施行前の摘発実績も報じられている。上海のインターネット規制当局は6月26日時点で、14,000件を超える非準拠のAIエージェントを削除したと発表した。理由として、公的機関のなりすまし、下品なロールプレイ、無許可の個人データ収集などが挙げられている。
今回の規制は、感情AIコンパニオンという急成長分野に急ブレーキをかける内容だが、除外規定を見る限り業務用・教育用AIエージェントの開発は引き続き支援する方針がうかがえる。実際に政府は同時期に、エージェント開発を後押しするガイダンスや業界標準も打ち出しており、「感情的な依存を生むAI」と「生産性を高めるAI」を切り分けて扱おうとしている構図が見えてくる。
Doubao・Qwenといった主要プラットフォームが足並みをそろえて機能を停止したことで、当面は中国国内での感情AIコンパニオン市場が大きく縮小する可能性が高い。一方で、境界線が曖昧な「感情的相互作用」の定義がどう運用されるか、代替アプリへの移行がどこまで進むかは、今後の焦点になりそうだ。

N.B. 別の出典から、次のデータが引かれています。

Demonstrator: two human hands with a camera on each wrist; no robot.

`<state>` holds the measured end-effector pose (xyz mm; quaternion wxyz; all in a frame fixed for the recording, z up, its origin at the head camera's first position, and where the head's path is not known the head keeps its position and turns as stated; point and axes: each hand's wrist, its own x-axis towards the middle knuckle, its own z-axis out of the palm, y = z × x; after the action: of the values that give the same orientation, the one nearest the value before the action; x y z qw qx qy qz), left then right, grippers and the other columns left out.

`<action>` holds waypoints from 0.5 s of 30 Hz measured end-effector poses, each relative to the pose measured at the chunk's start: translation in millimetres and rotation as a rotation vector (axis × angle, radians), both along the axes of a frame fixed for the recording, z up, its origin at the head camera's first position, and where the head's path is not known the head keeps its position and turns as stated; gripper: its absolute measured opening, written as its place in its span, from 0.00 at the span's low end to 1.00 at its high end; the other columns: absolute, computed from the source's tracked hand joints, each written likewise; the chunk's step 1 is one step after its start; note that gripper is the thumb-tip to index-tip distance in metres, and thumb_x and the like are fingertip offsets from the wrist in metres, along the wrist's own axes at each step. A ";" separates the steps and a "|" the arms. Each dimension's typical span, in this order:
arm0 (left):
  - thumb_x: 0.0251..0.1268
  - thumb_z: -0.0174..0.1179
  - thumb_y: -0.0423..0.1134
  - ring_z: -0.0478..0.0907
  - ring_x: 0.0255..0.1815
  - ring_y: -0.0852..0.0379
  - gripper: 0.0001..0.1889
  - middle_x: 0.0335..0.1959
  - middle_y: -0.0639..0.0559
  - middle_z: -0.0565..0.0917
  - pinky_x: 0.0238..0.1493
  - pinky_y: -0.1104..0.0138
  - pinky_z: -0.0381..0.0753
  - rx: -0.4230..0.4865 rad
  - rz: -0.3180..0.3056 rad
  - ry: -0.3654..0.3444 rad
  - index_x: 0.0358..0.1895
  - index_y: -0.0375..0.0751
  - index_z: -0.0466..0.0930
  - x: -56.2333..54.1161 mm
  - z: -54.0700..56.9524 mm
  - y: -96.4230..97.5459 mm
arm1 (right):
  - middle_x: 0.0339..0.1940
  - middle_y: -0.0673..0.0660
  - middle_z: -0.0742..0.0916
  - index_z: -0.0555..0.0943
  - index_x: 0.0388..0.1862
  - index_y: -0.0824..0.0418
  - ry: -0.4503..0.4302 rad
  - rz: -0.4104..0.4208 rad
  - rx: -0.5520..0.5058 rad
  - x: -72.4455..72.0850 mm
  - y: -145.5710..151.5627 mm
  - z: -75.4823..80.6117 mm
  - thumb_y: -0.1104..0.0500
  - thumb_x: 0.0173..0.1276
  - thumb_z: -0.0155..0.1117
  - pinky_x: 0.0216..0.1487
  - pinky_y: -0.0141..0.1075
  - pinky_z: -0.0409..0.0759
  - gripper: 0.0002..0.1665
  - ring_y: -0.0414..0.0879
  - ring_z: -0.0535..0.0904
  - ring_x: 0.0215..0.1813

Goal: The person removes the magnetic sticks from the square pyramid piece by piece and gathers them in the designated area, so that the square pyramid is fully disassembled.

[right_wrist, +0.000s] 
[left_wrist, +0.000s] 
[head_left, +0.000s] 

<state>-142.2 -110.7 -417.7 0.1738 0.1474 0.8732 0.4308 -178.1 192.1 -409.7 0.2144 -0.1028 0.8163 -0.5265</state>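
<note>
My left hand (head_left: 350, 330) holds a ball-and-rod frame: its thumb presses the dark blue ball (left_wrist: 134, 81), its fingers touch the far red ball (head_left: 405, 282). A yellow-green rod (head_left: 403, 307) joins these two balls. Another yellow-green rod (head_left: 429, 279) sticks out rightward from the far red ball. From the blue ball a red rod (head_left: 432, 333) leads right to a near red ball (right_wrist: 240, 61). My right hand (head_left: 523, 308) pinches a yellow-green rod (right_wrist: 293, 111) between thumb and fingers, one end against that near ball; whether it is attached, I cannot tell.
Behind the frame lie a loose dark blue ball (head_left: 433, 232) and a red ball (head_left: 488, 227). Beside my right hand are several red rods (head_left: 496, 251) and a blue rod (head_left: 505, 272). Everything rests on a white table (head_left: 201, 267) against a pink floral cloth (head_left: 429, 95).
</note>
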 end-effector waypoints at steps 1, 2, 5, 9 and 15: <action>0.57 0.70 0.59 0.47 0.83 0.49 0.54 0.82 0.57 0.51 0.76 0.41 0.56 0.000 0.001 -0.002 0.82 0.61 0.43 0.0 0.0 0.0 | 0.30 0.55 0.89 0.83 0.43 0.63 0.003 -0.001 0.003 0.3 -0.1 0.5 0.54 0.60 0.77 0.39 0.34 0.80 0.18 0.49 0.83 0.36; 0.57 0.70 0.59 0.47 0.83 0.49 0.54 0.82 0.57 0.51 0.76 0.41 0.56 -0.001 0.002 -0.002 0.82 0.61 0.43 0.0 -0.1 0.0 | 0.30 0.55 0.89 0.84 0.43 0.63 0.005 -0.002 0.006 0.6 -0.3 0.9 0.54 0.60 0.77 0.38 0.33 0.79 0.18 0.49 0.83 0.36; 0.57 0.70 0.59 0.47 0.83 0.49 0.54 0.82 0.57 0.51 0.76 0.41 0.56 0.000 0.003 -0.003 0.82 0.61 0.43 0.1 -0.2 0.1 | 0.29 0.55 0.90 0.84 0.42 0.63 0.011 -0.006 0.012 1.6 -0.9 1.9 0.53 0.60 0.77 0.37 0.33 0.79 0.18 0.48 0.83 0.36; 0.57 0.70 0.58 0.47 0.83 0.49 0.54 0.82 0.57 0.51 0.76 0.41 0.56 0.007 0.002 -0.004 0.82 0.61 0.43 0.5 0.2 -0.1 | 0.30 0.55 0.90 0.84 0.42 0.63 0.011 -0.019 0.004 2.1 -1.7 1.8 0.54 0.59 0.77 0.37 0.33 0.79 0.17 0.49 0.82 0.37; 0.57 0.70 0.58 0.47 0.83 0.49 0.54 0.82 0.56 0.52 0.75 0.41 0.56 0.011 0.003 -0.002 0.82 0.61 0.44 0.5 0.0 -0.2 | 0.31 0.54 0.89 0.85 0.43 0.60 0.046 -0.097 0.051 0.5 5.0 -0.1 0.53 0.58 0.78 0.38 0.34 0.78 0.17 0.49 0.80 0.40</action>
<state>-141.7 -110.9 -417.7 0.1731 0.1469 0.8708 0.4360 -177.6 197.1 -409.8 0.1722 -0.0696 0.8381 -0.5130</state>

感情的なつながりを演出するAIキャラクターは、ここ数年で世界的に急拡大してきた分野でもある。中国が今回、未成年者保護と依存防止を軸にした具体的なルールを先んじて敷いたことは、他の国・地域でAIコンパニオンの規制議論が進む際の一つの参照点になるかもしれない。
※ 本記事は、artificialintelligence-news.com・The Next Web・Tech Timesなど海外主要メディアの報道を基に構成しています。中国政府の一次公式発表文そのものを直接確認したものではない点にご留意ください。